* [ASSIGNED TASK]:
Repeat the data verbatim.

◇ ◇ ◇ ◇ ◇ ◇ ◇

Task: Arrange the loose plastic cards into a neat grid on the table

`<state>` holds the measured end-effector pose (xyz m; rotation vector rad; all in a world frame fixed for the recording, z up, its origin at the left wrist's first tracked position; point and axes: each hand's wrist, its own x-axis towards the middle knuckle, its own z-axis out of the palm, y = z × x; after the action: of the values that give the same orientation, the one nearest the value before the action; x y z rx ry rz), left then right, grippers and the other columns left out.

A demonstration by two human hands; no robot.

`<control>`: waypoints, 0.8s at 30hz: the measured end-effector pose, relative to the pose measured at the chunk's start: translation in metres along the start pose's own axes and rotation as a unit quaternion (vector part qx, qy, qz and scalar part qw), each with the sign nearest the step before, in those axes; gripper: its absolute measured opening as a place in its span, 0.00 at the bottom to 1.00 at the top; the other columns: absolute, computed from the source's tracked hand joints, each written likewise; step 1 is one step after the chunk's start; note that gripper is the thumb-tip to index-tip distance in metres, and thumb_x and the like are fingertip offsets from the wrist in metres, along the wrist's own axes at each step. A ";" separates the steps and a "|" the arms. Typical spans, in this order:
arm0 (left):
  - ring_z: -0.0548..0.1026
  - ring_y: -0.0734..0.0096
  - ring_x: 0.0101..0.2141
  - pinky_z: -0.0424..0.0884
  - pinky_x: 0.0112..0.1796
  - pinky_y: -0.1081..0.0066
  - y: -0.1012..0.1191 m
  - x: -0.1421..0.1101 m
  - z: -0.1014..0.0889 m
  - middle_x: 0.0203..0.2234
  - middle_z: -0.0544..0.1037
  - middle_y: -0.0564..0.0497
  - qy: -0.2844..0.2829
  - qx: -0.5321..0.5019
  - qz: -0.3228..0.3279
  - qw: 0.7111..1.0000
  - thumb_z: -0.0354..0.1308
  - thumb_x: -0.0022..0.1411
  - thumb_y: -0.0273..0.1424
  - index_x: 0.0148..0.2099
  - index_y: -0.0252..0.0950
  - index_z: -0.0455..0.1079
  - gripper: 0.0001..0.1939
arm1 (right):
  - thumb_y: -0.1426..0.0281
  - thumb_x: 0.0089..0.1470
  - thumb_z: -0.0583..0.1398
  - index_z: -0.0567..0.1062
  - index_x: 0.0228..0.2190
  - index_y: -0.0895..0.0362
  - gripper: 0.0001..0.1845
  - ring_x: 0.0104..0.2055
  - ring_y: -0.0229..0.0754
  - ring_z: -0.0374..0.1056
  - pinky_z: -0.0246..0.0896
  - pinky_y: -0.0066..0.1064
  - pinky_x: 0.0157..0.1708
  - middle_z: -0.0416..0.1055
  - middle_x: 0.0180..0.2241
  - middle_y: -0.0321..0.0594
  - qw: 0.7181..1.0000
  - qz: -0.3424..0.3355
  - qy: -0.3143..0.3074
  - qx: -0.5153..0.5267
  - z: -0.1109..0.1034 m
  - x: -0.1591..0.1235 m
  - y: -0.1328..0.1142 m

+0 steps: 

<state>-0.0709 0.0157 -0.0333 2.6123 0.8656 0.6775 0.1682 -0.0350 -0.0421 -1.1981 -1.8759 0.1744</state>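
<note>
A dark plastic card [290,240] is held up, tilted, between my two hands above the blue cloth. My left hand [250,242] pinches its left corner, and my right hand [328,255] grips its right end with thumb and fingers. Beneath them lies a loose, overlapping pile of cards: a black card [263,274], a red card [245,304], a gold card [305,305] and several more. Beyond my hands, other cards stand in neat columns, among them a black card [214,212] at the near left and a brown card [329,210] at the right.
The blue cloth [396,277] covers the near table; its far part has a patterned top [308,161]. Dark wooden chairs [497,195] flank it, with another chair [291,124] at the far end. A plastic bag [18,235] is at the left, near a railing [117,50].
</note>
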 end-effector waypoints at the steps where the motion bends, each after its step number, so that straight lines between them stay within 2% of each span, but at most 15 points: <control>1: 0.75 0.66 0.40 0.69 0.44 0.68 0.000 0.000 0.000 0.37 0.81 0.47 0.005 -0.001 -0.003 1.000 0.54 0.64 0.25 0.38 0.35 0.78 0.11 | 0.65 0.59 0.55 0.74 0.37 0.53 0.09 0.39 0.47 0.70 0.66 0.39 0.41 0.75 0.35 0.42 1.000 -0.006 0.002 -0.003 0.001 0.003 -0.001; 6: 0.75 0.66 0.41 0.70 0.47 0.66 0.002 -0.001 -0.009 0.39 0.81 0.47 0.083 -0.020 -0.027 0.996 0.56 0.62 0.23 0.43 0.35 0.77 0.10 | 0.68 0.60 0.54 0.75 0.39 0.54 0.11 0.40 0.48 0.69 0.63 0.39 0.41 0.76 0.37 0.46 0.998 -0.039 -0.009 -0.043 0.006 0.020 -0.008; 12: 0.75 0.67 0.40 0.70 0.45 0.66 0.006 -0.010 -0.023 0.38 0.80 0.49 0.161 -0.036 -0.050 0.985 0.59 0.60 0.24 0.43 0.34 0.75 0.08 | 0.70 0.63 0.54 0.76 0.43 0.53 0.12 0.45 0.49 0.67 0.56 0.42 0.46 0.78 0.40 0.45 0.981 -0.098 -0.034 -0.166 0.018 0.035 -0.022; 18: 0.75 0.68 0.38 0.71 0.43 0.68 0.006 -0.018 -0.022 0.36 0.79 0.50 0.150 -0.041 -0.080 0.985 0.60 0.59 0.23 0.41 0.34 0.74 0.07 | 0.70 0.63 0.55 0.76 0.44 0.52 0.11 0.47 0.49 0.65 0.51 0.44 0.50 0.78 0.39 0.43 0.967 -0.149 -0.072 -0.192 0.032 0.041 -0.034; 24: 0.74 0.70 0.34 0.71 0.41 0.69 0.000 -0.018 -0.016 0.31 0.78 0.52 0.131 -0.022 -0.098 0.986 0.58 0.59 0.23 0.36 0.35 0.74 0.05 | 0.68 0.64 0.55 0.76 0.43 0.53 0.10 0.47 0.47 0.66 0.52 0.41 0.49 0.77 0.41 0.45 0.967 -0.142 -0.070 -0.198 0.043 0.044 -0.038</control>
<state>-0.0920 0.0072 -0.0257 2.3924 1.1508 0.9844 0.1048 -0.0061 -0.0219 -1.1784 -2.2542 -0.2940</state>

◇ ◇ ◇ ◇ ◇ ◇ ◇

* [ANSWER SECTION]:
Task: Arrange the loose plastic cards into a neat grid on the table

`<state>` holds the measured end-effector pose (xyz m; rotation vector rad; all in a world frame fixed for the recording, z up, its origin at the left wrist's first tracked position; point and axes: each hand's wrist, its own x-axis towards the middle knuckle, its own z-axis out of the palm, y = z × x; after the action: of the values that give the same orientation, the one nearest the value before the action; x y z rx ry rz), left then right, grippers and the other columns left out.

A demonstration by two human hands; no robot.

`<control>`: waypoints, 0.8s at 30hz: the measured end-effector pose, relative to the pose measured at the chunk's start: translation in metres along the start pose's own axes and rotation as a unit quaternion (vector part qx, qy, qz and scalar part qw), each with the sign nearest the step before, in those axes; gripper: its absolute measured opening as a place in its span, 0.00 at the bottom to 1.00 at the top; the other columns: absolute, computed from the source's tracked hand joints, each written likewise; step 1 is one step after the chunk's start; note that gripper is the thumb-tip to index-tip distance in metres, and thumb_x and the like are fingertip offsets from the wrist in metres, along the wrist's own axes at each step. A ";" separates the steps and a "|" the arms. Typical spans, in this order:
arm0 (left):
  - ring_z: -0.0548..0.1026
  - ring_y: -0.0734..0.0096
  - ring_x: 0.0101..0.2141
  - pinky_z: -0.0424..0.0884
  - pinky_x: 0.0112..0.1796
  - pinky_y: -0.1081..0.0066
  - y: -0.1012..0.1191 m
  - x: -0.1421..0.1101 m
  - z: -0.1014..0.0889 m
  - middle_x: 0.0203..0.2234
  - middle_z: -0.0544..0.1037
  - middle_y: -0.0564..0.0497
  - qy: -0.2844..0.2829
  - qx: -0.5321..0.5019
  - qz: -0.3228..0.3279
  - qw: 0.7111..1.0000
  - thumb_z: -0.0354..0.1308
  - thumb_x: -0.0022..0.1411
  - thumb_y: -0.0273..0.1424
  - index_x: 0.0148..0.2099
  - index_y: -0.0252..0.0950
  - index_z: -0.0455..0.1079
  - gripper: 0.0001..0.1939
arm1 (right):
  - thumb_y: -0.1426..0.0281
  - thumb_x: 0.0089..0.1470
  - thumb_z: -0.0583..0.1398
  - index_z: -0.0567..0.1062
  - index_x: 0.0228..0.2190
  - index_y: -0.0895..0.0362
  - gripper: 0.0001..0.1845
  - ring_x: 0.0104..0.2055
  - ring_y: -0.0229..0.0754
  - ring_z: -0.0374..0.1056
  - pinky_z: -0.0246..0.0896
  - pinky_y: -0.0066..0.1064
  - pinky_x: 0.0157..0.1708
  - middle_z: -0.0416..0.1055
  - middle_x: 0.0180..0.2241
  - middle_y: -0.0321..0.0594
  - qw: 0.7181..1.0000
  - qz: -0.3424..0.3355
  - qy: -0.3143..0.3074
  - qx: -0.5153..0.5267
  - z: -0.1109..0.1034 m
  - x: -0.1591..0.1235 m
  - y: -0.1328..0.1142 m

+0 steps: 

<state>-0.0709 0.0157 -0.0333 2.6123 0.8656 0.6775 0.1682 -0.0350 -0.0421 -1.1981 -1.8759 0.1744</state>
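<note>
A dark plastic card [290,240] is held up, tilted, between my two hands above the blue cloth. My left hand [250,242] pinches its left corner, and my right hand [328,255] grips its right end with thumb and fingers. Beneath them lies a loose, overlapping pile of cards: a black card [263,274], a red card [245,304], a gold card [305,305] and several more. Beyond my hands, other cards stand in neat columns, among them a black card [214,212] at the near left and a brown card [329,210] at the right.
The blue cloth [396,277] covers the near table; its far part has a patterned top [308,161]. Dark wooden chairs [497,195] flank it, with another chair [291,124] at the far end. A plastic bag [18,235] is at the left, near a railing [117,50].
</note>
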 end-effector waypoints at the steps where the motion bends, each after its step number, so that straight lines between them stay within 2% of each span, but at most 15 points: <control>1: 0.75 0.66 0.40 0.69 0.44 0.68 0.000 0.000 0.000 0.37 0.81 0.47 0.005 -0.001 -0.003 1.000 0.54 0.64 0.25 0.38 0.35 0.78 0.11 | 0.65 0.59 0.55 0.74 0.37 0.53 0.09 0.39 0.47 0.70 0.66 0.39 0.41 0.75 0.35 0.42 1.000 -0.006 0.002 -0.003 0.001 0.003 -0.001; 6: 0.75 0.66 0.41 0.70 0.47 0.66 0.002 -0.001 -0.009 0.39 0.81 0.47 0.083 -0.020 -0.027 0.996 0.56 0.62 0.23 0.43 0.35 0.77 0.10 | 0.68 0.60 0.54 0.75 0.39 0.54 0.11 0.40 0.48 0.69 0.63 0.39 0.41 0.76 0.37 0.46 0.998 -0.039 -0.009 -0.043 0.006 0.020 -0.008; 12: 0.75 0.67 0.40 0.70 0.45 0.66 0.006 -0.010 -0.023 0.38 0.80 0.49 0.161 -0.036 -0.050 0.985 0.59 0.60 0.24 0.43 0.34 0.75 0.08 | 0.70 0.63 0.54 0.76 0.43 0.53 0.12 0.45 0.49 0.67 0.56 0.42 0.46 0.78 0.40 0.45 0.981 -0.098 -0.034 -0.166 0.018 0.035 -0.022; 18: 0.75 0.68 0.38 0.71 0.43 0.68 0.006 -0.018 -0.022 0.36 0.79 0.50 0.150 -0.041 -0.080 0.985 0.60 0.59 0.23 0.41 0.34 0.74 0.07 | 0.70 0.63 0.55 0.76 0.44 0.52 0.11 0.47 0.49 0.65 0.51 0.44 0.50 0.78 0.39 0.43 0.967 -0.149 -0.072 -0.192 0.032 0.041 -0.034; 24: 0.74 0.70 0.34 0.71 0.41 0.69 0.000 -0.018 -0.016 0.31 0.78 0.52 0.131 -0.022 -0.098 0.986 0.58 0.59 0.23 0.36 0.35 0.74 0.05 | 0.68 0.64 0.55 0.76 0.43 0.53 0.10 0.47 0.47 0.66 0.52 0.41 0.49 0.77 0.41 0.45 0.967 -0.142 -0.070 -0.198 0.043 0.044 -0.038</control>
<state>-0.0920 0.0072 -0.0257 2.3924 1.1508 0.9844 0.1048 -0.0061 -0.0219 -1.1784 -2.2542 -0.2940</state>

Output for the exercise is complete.